Los Amigos did not have any beds available but the Dutchman set us up with a guide for El Mirador who also happened to have a bare bones room for rent for U.S. $5.50 per person. No hot water and the whole room flooded when you took a shower but we did not have far to go for breakfast and our departure in the morning.

Sunday, April 11, 2010

To Central America- 3/25/10




It was time. Neither Travis nor I had been out of the country in a year. I had only been out of the state once during that same period of time. After some discussion, we agreed to hike in Guatemala and end the vacation with some relaxation in Belize.

We flew Central American airline Taca Air from Orlando with a connection in El Salvador and an ultimate destination of Belize City. The Belize City airport was nothing like I expected. I anticipated Managua, Nicaragua, a bustling mess of hussle and poverty. Instead we easily strolled through immigration and customs, effortlessly changed our money, and immediately found a cab.

We got to the bus station at 10:30, just missing the bus to Flores, Guatemala. The next bus was scheduled for 2:30 so we settled in for some quick emails home. About the time we got logged on to the computers, a series of pops went of outside the station. Travis looked at me and asked, "were those gun shots?" A crowd gathered at the door much like would happen during a high school fight. Yep, those were gun shots. We grabbed our bags and cautiously made our way outside. Some Aussies (I think) informed us that a jewelry store robbery was thwarted by the ever vigilant Belizean police. As the culprit attempted to escape on his bicycle, several officers shot him to death.

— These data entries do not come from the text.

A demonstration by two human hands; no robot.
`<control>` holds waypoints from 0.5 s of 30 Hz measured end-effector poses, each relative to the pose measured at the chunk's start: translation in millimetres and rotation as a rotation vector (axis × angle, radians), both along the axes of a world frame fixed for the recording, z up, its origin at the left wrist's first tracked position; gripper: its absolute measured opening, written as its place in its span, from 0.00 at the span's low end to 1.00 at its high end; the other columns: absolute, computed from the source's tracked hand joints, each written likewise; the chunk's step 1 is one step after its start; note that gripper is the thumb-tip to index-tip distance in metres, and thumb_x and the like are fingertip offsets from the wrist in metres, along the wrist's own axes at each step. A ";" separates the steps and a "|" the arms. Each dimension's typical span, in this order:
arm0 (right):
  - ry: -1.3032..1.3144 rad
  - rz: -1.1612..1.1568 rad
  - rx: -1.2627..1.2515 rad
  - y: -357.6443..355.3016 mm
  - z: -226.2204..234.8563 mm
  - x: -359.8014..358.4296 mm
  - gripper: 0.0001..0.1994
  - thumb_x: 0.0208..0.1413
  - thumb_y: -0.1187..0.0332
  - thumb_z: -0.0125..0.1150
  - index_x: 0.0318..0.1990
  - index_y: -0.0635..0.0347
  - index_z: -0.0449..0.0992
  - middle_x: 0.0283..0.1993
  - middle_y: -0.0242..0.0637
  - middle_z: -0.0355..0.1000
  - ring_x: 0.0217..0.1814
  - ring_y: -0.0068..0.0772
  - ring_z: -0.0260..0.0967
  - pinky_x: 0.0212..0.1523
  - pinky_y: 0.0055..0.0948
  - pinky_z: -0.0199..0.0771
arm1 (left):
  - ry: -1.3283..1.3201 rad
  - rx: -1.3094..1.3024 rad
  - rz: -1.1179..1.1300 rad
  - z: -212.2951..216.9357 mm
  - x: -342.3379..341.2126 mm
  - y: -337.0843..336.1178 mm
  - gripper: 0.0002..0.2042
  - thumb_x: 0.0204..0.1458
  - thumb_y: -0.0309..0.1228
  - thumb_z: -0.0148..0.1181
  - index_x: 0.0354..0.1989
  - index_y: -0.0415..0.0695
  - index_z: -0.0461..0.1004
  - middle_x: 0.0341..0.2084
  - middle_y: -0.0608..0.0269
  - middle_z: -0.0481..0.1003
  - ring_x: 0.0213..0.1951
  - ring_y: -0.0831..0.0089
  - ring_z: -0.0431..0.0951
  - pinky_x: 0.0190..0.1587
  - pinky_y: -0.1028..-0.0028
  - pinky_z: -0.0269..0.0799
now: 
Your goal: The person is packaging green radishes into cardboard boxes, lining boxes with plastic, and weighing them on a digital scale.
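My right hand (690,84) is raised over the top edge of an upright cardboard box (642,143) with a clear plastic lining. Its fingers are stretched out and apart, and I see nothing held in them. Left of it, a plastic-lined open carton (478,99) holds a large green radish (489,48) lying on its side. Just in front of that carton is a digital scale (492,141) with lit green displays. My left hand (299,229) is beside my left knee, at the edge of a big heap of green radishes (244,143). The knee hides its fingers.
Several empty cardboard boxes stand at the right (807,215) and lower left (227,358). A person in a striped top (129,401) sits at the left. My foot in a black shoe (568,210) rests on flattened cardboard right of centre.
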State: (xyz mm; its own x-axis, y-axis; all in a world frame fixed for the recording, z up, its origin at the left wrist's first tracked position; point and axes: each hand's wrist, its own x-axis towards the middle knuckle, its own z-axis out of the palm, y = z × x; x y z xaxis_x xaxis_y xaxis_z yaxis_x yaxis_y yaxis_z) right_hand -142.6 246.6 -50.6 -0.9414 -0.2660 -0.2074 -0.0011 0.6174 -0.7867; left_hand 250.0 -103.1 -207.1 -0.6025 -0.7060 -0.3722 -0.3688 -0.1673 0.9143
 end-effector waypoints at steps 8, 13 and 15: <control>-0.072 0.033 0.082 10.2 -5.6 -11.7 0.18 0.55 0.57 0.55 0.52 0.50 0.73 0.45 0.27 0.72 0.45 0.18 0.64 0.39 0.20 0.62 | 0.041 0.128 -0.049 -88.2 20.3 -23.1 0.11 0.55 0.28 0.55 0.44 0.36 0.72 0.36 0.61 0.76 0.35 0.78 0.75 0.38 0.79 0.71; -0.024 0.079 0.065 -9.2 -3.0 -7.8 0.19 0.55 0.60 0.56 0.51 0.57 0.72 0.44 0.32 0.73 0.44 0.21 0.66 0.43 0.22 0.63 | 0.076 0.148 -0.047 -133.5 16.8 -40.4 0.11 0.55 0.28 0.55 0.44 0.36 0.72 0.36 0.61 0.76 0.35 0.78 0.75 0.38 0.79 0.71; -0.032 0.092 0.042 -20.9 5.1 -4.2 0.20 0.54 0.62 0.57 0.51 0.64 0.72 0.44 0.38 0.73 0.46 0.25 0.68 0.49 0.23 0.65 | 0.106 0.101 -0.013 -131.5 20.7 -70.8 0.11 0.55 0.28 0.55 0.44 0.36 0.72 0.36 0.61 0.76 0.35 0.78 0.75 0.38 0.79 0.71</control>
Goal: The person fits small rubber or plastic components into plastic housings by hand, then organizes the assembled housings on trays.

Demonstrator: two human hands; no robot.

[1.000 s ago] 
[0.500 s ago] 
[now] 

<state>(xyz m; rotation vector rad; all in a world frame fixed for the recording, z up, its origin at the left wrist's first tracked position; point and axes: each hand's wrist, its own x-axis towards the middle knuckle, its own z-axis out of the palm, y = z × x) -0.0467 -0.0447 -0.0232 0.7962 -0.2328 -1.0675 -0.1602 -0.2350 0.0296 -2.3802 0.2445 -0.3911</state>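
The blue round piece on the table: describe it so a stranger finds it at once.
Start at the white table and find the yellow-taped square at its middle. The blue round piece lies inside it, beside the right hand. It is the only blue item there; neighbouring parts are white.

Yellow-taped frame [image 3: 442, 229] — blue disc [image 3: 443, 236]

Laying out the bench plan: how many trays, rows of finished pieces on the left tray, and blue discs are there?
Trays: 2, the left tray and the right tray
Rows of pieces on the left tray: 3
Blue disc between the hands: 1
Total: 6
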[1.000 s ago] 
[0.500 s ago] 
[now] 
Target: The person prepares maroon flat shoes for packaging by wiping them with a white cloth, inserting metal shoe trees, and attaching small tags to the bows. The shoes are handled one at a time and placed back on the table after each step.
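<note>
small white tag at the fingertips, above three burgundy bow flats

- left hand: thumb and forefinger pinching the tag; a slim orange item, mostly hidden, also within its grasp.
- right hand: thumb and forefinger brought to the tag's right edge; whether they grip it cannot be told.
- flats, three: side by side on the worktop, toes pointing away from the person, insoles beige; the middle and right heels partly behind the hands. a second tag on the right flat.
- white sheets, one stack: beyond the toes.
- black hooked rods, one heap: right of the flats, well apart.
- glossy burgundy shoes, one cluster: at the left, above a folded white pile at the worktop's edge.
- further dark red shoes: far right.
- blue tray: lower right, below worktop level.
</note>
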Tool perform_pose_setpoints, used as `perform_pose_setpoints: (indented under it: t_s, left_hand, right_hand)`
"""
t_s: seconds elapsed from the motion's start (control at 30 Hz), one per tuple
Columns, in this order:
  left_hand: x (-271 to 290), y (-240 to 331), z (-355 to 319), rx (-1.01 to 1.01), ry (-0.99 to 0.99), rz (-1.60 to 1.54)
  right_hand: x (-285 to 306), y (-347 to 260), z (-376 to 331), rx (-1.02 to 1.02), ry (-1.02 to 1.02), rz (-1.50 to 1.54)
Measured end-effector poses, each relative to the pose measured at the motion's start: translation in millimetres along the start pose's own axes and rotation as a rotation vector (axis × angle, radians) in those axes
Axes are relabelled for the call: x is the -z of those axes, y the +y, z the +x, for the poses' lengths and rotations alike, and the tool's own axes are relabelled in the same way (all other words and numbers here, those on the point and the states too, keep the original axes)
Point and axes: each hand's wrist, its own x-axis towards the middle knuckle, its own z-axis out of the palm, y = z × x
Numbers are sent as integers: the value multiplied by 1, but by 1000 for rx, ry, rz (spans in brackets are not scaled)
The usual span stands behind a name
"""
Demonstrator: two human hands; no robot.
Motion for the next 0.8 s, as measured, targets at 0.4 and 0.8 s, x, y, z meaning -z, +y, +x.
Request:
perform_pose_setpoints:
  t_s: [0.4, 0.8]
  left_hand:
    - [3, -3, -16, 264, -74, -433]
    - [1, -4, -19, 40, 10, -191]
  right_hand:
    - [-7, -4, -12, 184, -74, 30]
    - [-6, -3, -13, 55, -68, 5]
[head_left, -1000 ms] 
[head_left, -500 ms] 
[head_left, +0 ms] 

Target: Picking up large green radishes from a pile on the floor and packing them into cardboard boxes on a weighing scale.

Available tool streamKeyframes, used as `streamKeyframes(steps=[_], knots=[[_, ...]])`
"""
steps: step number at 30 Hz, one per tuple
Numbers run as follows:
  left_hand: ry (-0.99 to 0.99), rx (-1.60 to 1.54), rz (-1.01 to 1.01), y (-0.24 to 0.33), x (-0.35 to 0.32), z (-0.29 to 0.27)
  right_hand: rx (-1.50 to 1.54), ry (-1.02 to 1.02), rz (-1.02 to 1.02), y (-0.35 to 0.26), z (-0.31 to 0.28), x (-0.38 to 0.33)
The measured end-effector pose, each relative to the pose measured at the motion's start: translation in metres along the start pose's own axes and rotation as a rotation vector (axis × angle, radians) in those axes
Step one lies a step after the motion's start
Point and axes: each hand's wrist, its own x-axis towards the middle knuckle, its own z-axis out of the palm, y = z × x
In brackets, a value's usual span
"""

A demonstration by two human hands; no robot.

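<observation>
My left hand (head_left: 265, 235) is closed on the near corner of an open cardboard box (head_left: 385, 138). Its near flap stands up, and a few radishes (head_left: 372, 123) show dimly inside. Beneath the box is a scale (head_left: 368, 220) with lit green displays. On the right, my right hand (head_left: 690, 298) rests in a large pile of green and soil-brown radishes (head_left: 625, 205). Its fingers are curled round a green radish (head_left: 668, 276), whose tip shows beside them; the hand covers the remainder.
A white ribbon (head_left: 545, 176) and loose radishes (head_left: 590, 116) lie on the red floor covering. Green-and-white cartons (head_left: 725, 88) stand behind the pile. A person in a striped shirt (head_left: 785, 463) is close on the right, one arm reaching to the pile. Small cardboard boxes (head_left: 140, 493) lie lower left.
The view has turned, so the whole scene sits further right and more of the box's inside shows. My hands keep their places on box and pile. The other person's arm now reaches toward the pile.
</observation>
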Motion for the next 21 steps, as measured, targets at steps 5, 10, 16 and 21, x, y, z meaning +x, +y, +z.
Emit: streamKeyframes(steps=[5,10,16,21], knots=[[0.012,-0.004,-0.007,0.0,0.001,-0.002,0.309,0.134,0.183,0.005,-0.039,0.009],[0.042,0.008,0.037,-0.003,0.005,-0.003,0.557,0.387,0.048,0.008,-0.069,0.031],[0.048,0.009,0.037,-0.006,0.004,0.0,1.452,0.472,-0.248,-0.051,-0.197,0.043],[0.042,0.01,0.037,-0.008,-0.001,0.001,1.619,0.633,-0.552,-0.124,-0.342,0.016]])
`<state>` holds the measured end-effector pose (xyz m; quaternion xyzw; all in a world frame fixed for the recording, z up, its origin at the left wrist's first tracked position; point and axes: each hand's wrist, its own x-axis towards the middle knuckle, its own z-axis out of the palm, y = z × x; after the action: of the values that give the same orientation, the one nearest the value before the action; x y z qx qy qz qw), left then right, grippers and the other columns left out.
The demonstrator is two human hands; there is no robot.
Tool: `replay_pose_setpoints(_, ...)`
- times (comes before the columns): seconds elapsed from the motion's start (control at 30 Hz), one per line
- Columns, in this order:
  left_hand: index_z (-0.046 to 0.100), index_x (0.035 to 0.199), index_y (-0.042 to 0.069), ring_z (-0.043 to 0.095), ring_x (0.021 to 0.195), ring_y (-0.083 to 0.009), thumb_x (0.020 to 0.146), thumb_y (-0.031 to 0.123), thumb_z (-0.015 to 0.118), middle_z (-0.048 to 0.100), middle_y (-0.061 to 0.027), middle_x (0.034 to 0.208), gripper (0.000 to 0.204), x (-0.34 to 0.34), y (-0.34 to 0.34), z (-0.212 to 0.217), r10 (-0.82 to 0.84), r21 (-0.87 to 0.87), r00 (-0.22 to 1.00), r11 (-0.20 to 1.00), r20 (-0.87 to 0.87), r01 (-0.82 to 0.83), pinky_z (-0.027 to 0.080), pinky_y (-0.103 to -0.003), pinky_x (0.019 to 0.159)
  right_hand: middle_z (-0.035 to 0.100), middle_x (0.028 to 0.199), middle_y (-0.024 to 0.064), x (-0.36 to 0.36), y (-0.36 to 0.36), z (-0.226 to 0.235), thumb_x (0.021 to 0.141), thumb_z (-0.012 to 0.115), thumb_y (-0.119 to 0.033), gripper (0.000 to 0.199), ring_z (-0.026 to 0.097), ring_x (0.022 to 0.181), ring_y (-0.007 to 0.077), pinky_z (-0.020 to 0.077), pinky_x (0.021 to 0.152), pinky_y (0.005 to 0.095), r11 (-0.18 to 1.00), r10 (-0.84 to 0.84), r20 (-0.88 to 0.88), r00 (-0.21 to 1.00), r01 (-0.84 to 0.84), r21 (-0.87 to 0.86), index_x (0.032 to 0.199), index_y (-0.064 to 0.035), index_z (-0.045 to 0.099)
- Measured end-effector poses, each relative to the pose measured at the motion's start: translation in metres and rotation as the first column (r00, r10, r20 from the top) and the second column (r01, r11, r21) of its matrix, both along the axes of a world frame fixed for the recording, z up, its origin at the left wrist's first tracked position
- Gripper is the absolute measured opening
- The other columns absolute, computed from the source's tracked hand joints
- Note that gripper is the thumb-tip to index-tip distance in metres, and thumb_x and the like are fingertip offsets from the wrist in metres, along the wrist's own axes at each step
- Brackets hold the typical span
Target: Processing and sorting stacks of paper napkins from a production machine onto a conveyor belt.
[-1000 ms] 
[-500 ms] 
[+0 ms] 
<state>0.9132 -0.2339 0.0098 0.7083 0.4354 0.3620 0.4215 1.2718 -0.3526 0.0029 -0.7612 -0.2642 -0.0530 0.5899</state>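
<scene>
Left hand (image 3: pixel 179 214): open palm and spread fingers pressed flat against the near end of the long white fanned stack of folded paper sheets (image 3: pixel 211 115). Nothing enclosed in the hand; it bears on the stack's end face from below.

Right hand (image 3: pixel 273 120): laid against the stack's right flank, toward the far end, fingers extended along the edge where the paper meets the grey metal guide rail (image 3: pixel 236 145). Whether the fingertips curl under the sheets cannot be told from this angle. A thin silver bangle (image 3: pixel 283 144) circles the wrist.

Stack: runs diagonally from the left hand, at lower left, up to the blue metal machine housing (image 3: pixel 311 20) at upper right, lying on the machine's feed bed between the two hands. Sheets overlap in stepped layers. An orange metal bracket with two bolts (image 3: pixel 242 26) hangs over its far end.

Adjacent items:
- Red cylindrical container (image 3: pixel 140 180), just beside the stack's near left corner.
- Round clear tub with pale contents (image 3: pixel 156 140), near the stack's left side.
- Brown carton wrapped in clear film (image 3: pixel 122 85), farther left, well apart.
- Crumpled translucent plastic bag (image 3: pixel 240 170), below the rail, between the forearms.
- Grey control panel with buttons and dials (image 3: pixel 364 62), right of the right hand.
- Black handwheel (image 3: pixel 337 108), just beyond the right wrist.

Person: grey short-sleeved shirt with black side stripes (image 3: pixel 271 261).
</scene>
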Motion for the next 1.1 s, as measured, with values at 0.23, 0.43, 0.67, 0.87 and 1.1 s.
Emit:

We were a bit spooked after the shooting and decided to lay low for the rest of the morning. We quickly stumbled on a shack run by an amiable Belizean man named, Herman. Herman sold beer and not much else out of his little hut. Stories about his days as a police officer were free and mandatory. He had no posted prices. Your fee depended on your country of origin and how much Herman liked you. We paid about $1.50 while the Austrians forked out about twice as much.

Herman once shot a man in the forehead. In self defense of course. Besides, the "bastard should have known not to fuck with" Herman. He carried guns on either shoulder so all the world would know not to mess with him.

After a few local brews (Belikin), fifteen or so Herman stories, and mixed impressions of Belize, we headed to the bus station and took off for Guatemala.